Your task
In the records below, which lines include "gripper"? Copy them.

Data records
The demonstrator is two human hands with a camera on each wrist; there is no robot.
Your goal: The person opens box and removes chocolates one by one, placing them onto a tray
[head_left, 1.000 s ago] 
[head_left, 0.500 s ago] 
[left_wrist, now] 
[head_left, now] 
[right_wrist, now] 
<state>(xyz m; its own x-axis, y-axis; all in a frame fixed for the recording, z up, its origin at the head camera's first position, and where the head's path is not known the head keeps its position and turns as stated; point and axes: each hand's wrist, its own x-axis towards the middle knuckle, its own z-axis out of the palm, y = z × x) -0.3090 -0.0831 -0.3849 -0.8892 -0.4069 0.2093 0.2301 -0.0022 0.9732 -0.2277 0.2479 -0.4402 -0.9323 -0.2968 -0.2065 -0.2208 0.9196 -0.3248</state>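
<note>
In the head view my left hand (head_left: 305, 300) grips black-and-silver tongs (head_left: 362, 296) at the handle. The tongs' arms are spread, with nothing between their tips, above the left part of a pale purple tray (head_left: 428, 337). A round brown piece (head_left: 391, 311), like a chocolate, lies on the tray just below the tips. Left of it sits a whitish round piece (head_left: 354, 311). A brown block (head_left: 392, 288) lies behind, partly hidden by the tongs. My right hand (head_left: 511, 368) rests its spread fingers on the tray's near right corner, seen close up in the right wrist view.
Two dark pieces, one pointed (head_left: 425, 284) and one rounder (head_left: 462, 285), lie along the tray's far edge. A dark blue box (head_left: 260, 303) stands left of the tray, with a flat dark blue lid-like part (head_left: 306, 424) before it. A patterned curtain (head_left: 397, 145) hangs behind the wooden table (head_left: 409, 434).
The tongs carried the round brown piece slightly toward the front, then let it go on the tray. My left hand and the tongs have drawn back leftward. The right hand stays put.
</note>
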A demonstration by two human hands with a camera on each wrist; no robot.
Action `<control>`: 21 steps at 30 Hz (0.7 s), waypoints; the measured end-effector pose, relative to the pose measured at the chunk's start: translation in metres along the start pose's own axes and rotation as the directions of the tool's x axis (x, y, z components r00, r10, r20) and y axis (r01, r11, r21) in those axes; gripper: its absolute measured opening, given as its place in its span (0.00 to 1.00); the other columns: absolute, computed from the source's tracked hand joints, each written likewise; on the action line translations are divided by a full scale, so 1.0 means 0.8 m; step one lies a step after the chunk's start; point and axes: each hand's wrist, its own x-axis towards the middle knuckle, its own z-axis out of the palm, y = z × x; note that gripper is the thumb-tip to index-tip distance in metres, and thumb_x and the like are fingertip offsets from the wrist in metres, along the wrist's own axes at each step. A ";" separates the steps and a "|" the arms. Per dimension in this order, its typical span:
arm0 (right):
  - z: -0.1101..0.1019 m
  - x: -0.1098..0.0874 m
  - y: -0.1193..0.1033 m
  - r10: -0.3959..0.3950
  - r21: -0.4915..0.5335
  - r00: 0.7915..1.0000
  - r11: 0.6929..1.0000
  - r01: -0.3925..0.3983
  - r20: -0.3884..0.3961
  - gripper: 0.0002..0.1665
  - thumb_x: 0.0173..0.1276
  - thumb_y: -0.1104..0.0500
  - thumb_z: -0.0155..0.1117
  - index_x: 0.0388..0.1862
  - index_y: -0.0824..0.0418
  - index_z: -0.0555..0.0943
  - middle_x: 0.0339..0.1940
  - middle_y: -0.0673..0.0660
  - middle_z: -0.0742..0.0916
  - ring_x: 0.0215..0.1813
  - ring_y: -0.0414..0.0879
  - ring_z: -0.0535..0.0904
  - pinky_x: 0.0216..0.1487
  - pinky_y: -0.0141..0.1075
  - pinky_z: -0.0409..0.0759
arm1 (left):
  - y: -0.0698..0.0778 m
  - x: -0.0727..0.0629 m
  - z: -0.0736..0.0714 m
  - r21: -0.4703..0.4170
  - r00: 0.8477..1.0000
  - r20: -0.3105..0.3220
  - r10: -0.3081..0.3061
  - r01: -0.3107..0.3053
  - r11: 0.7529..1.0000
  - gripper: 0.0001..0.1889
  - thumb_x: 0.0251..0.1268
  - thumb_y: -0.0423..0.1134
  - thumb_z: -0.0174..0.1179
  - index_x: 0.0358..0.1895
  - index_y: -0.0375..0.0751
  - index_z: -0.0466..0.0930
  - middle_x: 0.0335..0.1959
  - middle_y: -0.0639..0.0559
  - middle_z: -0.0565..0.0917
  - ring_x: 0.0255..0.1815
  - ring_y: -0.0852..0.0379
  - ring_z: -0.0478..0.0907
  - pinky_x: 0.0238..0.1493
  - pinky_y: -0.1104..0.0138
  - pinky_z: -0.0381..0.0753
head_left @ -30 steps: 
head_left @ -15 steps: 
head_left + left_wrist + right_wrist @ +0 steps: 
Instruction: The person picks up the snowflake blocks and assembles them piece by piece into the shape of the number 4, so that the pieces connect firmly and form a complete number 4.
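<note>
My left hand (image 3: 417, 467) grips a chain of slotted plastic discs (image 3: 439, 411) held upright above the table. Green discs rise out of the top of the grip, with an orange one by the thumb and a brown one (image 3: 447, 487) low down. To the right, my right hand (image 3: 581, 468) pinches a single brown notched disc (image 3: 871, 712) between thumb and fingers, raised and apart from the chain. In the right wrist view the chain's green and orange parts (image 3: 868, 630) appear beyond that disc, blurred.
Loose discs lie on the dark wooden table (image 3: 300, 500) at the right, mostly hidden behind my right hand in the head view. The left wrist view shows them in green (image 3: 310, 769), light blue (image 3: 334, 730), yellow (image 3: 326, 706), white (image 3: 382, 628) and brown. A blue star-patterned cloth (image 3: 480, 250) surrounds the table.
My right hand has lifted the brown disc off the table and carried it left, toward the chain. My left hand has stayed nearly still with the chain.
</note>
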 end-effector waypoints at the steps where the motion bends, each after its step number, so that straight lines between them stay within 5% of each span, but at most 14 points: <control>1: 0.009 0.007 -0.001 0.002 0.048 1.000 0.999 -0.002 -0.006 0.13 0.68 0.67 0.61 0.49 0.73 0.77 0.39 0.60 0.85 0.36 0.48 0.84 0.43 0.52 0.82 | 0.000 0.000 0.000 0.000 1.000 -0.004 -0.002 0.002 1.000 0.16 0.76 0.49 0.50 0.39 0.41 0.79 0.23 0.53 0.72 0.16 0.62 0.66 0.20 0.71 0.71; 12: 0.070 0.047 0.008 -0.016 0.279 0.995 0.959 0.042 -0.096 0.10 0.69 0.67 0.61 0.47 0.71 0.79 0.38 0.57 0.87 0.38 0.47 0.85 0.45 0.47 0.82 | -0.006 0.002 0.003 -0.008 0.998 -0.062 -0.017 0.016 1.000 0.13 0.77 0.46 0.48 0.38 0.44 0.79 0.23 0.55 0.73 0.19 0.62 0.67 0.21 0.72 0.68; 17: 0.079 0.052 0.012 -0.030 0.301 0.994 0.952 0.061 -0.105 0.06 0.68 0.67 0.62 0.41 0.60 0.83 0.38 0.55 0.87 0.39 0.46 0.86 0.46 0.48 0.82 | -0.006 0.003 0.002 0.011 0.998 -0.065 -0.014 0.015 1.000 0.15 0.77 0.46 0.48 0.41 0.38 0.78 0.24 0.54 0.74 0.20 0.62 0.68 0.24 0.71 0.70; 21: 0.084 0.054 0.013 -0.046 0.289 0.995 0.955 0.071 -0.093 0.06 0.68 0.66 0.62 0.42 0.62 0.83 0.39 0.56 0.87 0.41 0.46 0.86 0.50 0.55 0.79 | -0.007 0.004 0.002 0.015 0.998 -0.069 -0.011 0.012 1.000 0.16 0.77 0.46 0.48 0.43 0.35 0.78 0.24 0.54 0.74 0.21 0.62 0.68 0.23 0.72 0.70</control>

Result for this exercise
Action `<control>`: 21 steps at 30 Hz (0.7 s), waypoints; the measured end-effector pose, relative to the pose measured at the chunk's start: translation in metres along the start pose's own axes and rotation as the directions of the tool's x axis (x, y, z components r00, r10, r20) and y axis (r01, r11, r21) in those axes; gripper: its absolute measured opening, given as its place in its span (0.00 to 1.00); the other columns: absolute, computed from the source's tracked hand joints, each written likewise; on the action line translations are divided by a full scale, so 1.0 means 0.8 m; step one lies a step after the chunk's start; point and axes: each hand's wrist, its own x-axis towards the middle knuckle, its own z-axis out of the palm, y = z × x; note that gripper is the thumb-tip to index-tip distance in metres, and thumb_x and the like are fingertip offsets from the wrist in metres, along the wrist's own axes at each step. A ";" separates the steps and a "|" the arms. Per dimension in this order, its typical span:
  - gripper: 0.0002..0.1665
  - gripper: 0.0001..0.1889

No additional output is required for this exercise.